§ ABOUT THIS EXERCISE
The complete data, repeated exactly, should form your response.

§ SUPPLIED DATA
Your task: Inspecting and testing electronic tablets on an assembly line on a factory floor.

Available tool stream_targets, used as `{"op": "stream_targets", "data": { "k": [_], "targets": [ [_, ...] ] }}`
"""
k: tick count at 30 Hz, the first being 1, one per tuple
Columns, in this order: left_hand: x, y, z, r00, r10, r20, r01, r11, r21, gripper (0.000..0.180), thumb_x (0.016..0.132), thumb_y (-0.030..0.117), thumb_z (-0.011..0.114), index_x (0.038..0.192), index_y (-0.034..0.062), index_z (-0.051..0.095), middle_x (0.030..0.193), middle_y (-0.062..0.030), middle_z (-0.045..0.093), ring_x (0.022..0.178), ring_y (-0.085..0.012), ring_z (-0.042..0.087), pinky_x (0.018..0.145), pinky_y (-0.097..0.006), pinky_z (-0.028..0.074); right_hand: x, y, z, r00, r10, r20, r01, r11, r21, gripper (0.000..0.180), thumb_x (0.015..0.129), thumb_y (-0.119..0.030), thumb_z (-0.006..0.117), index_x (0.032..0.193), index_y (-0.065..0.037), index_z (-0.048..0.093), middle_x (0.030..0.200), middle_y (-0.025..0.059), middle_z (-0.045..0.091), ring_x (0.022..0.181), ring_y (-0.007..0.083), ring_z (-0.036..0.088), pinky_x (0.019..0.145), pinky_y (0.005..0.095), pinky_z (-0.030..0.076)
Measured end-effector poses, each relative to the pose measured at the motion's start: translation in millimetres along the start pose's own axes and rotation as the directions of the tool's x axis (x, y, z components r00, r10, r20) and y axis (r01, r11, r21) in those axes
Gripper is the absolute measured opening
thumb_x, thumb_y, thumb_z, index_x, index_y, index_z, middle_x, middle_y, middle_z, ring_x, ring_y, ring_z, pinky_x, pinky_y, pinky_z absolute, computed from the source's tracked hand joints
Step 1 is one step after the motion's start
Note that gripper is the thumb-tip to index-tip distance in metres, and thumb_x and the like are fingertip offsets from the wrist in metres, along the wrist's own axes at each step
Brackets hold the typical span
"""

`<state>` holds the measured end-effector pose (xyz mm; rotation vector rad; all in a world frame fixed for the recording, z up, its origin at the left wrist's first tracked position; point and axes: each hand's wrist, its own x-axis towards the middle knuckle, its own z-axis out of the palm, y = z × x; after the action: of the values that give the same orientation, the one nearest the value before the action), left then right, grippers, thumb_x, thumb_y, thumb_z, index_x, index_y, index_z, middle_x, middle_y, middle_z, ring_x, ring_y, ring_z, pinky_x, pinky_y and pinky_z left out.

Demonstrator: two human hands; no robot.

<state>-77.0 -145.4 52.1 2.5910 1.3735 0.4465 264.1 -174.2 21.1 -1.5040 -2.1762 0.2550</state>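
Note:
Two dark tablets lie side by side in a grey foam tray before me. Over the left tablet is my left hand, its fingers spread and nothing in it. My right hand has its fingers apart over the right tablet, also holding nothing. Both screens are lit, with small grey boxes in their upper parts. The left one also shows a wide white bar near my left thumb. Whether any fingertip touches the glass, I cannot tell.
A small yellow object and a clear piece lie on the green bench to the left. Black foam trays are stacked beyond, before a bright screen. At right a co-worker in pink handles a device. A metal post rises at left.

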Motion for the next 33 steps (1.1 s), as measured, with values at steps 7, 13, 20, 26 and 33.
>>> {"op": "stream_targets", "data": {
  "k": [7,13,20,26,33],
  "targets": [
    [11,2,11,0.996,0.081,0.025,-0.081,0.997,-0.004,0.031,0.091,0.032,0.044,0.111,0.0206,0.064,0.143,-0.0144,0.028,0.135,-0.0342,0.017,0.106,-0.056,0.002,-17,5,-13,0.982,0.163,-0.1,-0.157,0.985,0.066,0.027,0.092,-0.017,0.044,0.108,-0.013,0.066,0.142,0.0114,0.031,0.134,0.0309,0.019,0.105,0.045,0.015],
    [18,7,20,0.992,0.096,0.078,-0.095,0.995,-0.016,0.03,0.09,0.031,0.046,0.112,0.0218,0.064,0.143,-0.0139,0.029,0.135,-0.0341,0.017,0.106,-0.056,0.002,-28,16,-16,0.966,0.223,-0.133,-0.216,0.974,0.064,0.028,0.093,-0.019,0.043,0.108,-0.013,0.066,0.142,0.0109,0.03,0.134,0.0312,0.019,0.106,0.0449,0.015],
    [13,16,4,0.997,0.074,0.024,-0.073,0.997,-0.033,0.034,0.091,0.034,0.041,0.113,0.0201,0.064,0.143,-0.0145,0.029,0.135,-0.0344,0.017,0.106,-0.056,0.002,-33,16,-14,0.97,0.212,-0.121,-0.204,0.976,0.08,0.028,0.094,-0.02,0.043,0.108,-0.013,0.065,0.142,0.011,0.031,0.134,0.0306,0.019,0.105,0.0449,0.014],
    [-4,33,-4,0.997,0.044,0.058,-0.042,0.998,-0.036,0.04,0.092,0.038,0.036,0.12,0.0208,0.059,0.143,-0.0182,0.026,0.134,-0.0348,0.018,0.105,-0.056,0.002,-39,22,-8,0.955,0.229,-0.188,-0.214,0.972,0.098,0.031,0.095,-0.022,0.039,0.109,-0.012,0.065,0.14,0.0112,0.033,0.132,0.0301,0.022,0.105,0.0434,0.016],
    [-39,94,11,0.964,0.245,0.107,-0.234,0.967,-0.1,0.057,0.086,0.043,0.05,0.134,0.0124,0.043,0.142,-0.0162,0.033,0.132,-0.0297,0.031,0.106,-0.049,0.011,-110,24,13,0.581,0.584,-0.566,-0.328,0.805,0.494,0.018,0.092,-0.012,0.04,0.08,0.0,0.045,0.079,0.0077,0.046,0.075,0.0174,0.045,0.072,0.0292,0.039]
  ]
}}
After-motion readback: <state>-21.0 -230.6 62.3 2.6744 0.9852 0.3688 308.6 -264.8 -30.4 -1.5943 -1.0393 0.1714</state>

§ ANSWER FOR THE TASK
Your task: Inspecting and testing electronic tablets on an assembly line on a factory floor.

Available tool stream_targets, used as `{"op": "stream_targets", "data": { "k": [_], "targets": [ [_, ...] ] }}`
"""
k: tick count at 30 Hz, the first being 1, one per tuple
Columns, in this order: left_hand: x, y, z, r00, r10, r20, r01, r11, r21, gripper (0.000..0.180), thumb_x (0.016..0.132), thumb_y (-0.030..0.117), thumb_z (-0.011..0.114), index_x (0.038..0.192), index_y (-0.034..0.062), index_z (-0.051..0.095), middle_x (0.030..0.193), middle_y (-0.062..0.030), middle_z (-0.045..0.093), ring_x (0.022..0.178), ring_y (-0.085..0.012), ring_z (-0.042..0.087), pinky_x (0.018..0.145), pinky_y (-0.097..0.006), pinky_z (-0.028..0.074); right_hand: x, y, z, r00, r10, r20, r01, r11, r21, gripper (0.000..0.180), thumb_x (0.015..0.129), thumb_y (-0.119..0.030), thumb_z (-0.006..0.117), index_x (0.032..0.193), index_y (-0.065..0.037), index_z (-0.048..0.093), middle_x (0.030..0.200), middle_y (-0.025..0.059), middle_z (-0.045..0.091), ring_x (0.022..0.181), ring_y (-0.007..0.083), ring_z (-0.036..0.088), pinky_x (0.019..0.145), pinky_y (0.005..0.095), pinky_z (-0.030..0.076)
Measured end-effector poses, each relative to the pose measured at the motion's start: translation in millimetres along the start pose's own axes and rotation as the directions of the tool's x axis (x, y, z components r00, r10, r20) and y axis (r01, r11, r21) in those axes
Gripper is the absolute measured opening
thumb_x, thumb_y, thumb_z, index_x, index_y, index_z, middle_x, middle_y, middle_z, ring_x, ring_y, ring_z, pinky_x, pinky_y, pinky_z absolute, computed from the source's tracked hand joints
Step 1 is one step after the motion's start
Note that gripper is the thumb-tip to index-tip distance in metres, and thumb_x and the like are fingertip offsets from the wrist in metres, along the wrist's own axes at each step
Brackets hold the typical span
"""

`<state>` holds the measured end-effector pose (xyz mm; rotation vector rad; all in a world frame fixed for the recording, z up, its origin at the left wrist's first tracked position; point and axes: each hand's wrist, its own x-axis towards the middle knuckle, its own z-axis out of the palm, y = z × x; after the action: of the values that give the same orientation, the one nearest the value before the action), left then right, grippers, thumb_x, thumb_y, thumb_z, index_x, index_y, index_z, middle_x, middle_y, middle_z, ring_x, ring_y, ring_z, pinky_x, pinky_y and pinky_z left out.

Demonstrator: two human hands; no robot.

<state>-77.0 -145.4 52.1 2.5910 1.3735 0.4465 264.1 -174.2 21.1 -1.5040 -2.1762 0.2550</state>
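Note:
Two dark tablets lie side by side in a grey foam tray before me. Over the left tablet is my left hand, its fingers spread and nothing in it. My right hand has its fingers apart over the right tablet, also holding nothing. Both screens are lit, with small grey boxes in their upper parts. The left one also shows a wide white bar near my left thumb. Whether any fingertip touches the glass, I cannot tell.
A small yellow object and a clear piece lie on the green bench to the left. Black foam trays are stacked beyond, before a bright screen. At right a co-worker in pink handles a device. A metal post rises at left.
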
Motion for the next 33 steps (1.1 s), as measured, with values at steps 7, 13, 20, 26 and 33.
>>> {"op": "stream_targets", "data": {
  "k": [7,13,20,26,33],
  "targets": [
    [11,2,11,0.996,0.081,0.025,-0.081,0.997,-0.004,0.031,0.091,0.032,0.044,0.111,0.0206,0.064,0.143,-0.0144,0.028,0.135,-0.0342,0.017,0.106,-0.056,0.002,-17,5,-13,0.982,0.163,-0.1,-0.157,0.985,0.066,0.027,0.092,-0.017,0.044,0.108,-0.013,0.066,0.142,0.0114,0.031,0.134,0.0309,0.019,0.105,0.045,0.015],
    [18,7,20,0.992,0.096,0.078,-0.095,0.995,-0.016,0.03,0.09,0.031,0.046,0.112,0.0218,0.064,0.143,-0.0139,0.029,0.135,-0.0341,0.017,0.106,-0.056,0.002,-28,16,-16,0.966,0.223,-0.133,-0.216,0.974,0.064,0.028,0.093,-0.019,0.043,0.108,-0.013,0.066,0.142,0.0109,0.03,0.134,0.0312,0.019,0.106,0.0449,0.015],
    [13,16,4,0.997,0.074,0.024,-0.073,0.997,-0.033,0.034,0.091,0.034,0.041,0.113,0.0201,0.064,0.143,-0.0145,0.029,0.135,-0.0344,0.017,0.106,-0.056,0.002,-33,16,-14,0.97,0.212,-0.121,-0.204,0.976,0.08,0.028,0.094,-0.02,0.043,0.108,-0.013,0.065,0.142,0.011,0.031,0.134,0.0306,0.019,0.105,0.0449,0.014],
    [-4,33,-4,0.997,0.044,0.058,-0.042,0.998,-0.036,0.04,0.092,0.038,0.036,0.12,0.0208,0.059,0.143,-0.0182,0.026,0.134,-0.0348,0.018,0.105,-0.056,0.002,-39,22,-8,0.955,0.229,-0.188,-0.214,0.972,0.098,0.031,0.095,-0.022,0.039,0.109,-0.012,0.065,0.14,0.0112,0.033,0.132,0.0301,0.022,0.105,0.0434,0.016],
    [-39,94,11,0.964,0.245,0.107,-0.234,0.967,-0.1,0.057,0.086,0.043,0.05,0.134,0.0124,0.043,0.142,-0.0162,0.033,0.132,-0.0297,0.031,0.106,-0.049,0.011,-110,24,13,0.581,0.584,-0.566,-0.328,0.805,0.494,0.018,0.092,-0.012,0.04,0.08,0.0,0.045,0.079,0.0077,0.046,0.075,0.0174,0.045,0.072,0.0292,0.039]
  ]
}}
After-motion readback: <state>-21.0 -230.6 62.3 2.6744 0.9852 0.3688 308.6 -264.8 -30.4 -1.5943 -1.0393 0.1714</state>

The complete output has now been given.